Brasileiros voltam a favela para impedir retorno de milicianos

Operação de distribuição de alimentos mostra a presença da ONU em Cité Soleil, antes dominada por gangues

PORTO PRÍNCIPE – Cerca de 50 soldados brasileiros assumiram ontem o controle de uma área em Cité Soleil, reduto dos milicianos que voltaram a disputar território na favela depois de escapar da prisão, destruída pelo terremoto do dia 12. Ostensivamente, a operação foi montada para distribuir 400 caixas de biscoitos reforçados e 800 garrafas de 1,5 litro de água mineral. Mas serviu para mostrar a presença das tropas a serviço da ONU na favela de 300 mil habitantes, que era dominada pelas milícias até 2006, quando o Exército tomou o seu controle.

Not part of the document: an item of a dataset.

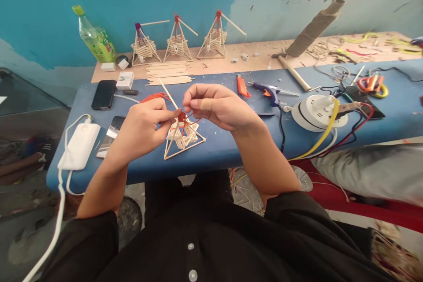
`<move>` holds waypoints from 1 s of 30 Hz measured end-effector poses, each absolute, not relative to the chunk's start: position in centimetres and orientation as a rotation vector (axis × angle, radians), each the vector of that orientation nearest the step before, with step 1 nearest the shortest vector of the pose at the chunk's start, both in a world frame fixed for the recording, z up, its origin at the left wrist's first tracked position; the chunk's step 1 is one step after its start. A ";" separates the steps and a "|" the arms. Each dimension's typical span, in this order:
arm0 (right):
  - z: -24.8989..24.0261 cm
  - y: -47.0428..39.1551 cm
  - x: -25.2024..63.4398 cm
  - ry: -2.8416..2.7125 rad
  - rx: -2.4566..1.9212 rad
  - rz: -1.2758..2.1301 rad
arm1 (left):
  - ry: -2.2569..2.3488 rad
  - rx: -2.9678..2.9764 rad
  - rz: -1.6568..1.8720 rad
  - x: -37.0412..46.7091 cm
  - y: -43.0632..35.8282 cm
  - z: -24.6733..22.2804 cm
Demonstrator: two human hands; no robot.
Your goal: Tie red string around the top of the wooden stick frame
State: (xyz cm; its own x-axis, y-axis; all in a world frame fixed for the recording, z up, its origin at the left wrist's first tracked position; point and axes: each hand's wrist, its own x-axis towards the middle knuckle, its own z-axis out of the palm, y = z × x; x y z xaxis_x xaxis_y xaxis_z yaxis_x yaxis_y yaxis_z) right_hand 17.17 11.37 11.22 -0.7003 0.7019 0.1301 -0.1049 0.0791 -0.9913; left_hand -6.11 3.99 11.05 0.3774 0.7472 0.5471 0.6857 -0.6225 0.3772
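Note:
A small pyramid frame of wooden sticks (185,137) stands near the front edge of the blue table, its top wrapped in red-orange thread. My left hand (142,128) pinches that wrapped top between thumb and forefinger. Just to the right, my right hand (220,106) is closed, fingertips together, on a strand of red thread (193,119) running from the top. A bandage is wrapped round one finger of the right hand. One long stick (168,93) slants up from the frame's top. Behind the left hand lies a bundle of red thread (153,97), partly hidden.
Three similar stick frames (178,44) stand along the wall behind a pile of sticks (168,72). Phones, a white power bank (79,145) and a bottle (94,37) are left. Rightward lie a glue gun (269,92), orange cutter (243,86), hammer (294,72) and white power socket (307,112) with cables.

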 end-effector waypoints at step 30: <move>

Os milicianos de Cité Soleil foram mortos ou presos nas operações das tropas brasileiras, cujas marcas de balas estão até hoje nos muros da favela. Depois da destruição da Penitenciária Nacional, e da fuga de 4 mil presos, os milicianos reapareceram. “A população tem medo de voltar à situação anterior, que era catastrófica”, disse Ricot Magene, de 30 anos, relações públicas da Grevha, uma associação de moradores da favela. “Vivíamos em condições desumanas. Os bandidos saqueavam, violavam, extorquiam e sequestravam.”

Alguns milicianos eram ex-militares e tinham armas do antigo Exército haitiano, dissolvido em 1994.

Depois da queda de Jean-Bertrand Aristide, em 2004, as milícias tentaram assumir uma conotação política, declarando-se a favor do ex-presidente. A Missão das Nações Unidas para a Estabilização do Haiti (Minustah), criada em 2004, considerava Cité Soleil uma zona proibida, até que o comando brasileiro decidiu ocupá-la, obtendo seu controle em 2006. Acredita-se que parte das armas ficou enterrada, e pode ser recuperada pelos milicianos.

“Acredito que a Minustah e a polícia haitiana conseguirão prendê-los de novo, mas devem ter muita prudência, para que a população não seja vítima”, pediu Magene. De acordo com o capitão Marcelo Domingues, comandante de uma das bases na favela, o Exército conta com a cooperação dos moradores, que passam informações sobre os bandidos. Depois da fuga da prisão, alguns moradores se armaram de pedaços de pau e facões e formaram “brigadas” para enfrentar os milicianos. Eles ajudaram a evitar a invasão da delegacia de polícia da favela por um miliciano, que pretendia matar o delegado.

O terremoto destruiu uma das bases do Exército na favela, matando dez militares e deixando outros seis feridos. Os militares se transferiram para a base comandada pelo capitão Domingues. Com capacidade para um pelotão, ela abriga agora quatro. “A presença das nossas bases aqui é muito importante”, disse o capitão. “A população sabe que não vamos sair daqui. O bandido tem medo.”

A operação transcorreu sem incidentes. Armados com fuzis-metralhadoras, soldados do 28º Batalhão da Infantaria, sediado em Campinas, que mantêm a base na favela, assumiram posições na área em torno da escola Dewine Becky, onde seria distribuída a ajuda. Depois de assegurada a área, dois caminhões com os mantimentos aproximaram-se, causando uma correria na favela. Em poucos minutos, formou-se uma fila de 2 mil pessoas: jovens, adultos, velhos e até crianças se espremiam, formando um cordão compacto.

“Só assim conseguimos alguma coisa”, disse uma mulher em creole, a língua nativa derivada do francês, enquanto entrava na escola, passando pelo portão fortemente guardado. “Só os americanos nos ajudam.” Déstin Vil-Frantzcéus, um cantor de rap de 20 anos que mora na favela, explicou: “Eles pensam que todos vocês são americanos.” Por causa de uma distribuição de chocolates por americanos, ocorridas anos atrás, as crianças da favela abordam assim os brancos para pedir comida: “Hey, you, chocolate.”

Dentro do pátio da escola, os moradores passavam por um caminhão, recebiam uma garrafa de água em cada mão, e seguiam para o segundo, onde colocavam a caixa de 8,5 quilos na cabeça. Os militares vigiavam a fila, impedindo aglomerações. Mesmo quando o funcionário haitiano do Exército avisou em creole por um megafone que a comida tinha acabado não houve distúrbios.

Na noite de segunda-feira, a operação de distribuição de ajuda foi menos tranqüila. Nove militares em um jipe e um caminhão saíram distribuindo caixas com enlatados, biscoitos fortificados, leite e água, para as famílias que perderam suas casas e dormem ao relento, no bairro de Bel Air, no centro de Porto Príncipe. Os militares tiveram de usar gás de pimenta para dispersar uma multidão, que avançou sobre o caminhão.